* **ACTIVITY**
Transcribe the whole listing exactly; the images stay out.

* **SUPPLIED INFORMATION**

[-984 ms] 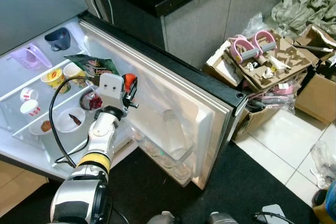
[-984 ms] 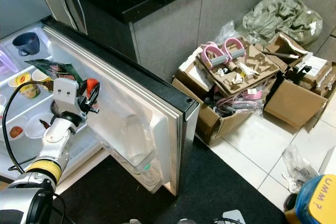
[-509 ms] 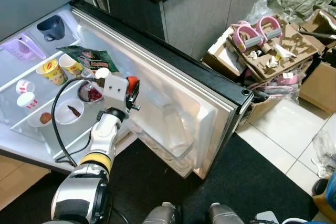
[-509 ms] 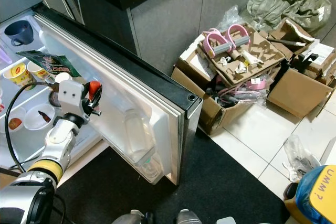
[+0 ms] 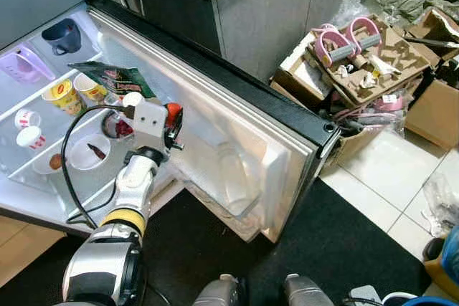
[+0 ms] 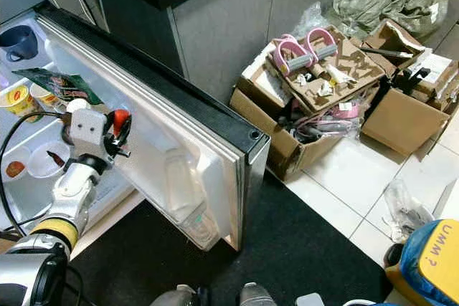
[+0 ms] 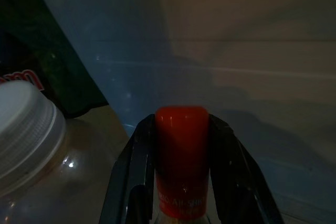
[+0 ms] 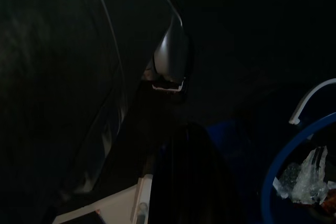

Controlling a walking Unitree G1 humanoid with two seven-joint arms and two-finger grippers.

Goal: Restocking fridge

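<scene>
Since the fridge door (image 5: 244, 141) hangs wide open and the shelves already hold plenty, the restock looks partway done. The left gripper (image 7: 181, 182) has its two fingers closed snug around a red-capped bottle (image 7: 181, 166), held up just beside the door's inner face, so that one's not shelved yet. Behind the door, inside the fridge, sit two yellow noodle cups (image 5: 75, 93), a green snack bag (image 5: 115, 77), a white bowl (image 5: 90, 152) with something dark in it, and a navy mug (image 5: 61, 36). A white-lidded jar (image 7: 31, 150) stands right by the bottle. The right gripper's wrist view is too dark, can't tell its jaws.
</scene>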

* **TASK RESULT**
[-984 ms] 
[-984 ms] 
[-509 ms] 
[-509 ms] 
[+0 ms] 
[+0 ms] 
[+0 ms] 
[+0 ms] 

Controlling a walking Unitree G1 humanoid with two seven-joint arms and two-finger grippers.

Goal: Restocking fridge

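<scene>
Since the fridge door (image 5: 244, 141) hangs wide open and the shelves already hold plenty, the restock looks partway done. The left gripper (image 7: 181, 182) has its two fingers closed snug around a red-capped bottle (image 7: 181, 166), held up just beside the door's inner face, so that one's not shelved yet. Behind the door, inside the fridge, sit two yellow noodle cups (image 5: 75, 93), a green snack bag (image 5: 115, 77), a white bowl (image 5: 90, 152) with something dark in it, and a navy mug (image 5: 61, 36). A white-lidded jar (image 7: 31, 150) stands right by the bottle. The right gripper's wrist view is too dark, can't tell its jaws.
</scene>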

No further output is needed.